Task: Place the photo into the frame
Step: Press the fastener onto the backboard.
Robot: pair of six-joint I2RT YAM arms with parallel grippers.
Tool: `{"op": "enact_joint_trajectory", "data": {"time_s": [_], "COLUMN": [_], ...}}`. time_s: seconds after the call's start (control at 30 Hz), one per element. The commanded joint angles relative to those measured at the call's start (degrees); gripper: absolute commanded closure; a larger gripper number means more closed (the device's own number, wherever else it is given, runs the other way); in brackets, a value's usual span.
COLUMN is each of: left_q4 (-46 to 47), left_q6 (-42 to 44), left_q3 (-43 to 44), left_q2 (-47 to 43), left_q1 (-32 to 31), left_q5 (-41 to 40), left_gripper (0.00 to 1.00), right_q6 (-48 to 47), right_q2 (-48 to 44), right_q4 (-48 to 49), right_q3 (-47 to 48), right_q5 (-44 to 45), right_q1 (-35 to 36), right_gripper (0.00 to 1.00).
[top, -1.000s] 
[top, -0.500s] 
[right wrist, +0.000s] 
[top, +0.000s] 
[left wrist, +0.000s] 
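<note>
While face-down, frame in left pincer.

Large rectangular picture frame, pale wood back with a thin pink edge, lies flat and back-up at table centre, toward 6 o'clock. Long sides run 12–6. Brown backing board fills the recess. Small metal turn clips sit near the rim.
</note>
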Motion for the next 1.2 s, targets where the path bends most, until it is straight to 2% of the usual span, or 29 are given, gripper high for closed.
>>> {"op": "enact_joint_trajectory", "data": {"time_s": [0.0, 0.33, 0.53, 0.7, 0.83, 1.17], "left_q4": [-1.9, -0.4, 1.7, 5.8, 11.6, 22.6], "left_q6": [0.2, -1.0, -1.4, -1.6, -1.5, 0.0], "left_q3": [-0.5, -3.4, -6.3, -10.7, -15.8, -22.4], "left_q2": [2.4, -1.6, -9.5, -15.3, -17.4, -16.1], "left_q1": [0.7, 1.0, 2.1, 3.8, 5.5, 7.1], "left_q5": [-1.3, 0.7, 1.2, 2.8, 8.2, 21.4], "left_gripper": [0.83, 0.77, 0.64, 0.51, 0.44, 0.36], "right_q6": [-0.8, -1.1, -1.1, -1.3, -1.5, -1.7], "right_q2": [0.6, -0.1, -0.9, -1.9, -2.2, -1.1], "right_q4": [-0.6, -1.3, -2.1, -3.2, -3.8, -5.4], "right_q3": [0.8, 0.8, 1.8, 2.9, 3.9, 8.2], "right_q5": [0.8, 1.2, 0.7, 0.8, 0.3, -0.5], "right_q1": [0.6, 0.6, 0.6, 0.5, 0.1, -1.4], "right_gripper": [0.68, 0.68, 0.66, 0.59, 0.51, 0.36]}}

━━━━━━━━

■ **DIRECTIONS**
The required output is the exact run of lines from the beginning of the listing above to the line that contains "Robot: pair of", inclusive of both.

■ **RESPONSE AREA**
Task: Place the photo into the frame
Step: Press the fastener onto the backboard.
Robot: pair of six-joint I2RT YAM arms with parallel grippers.

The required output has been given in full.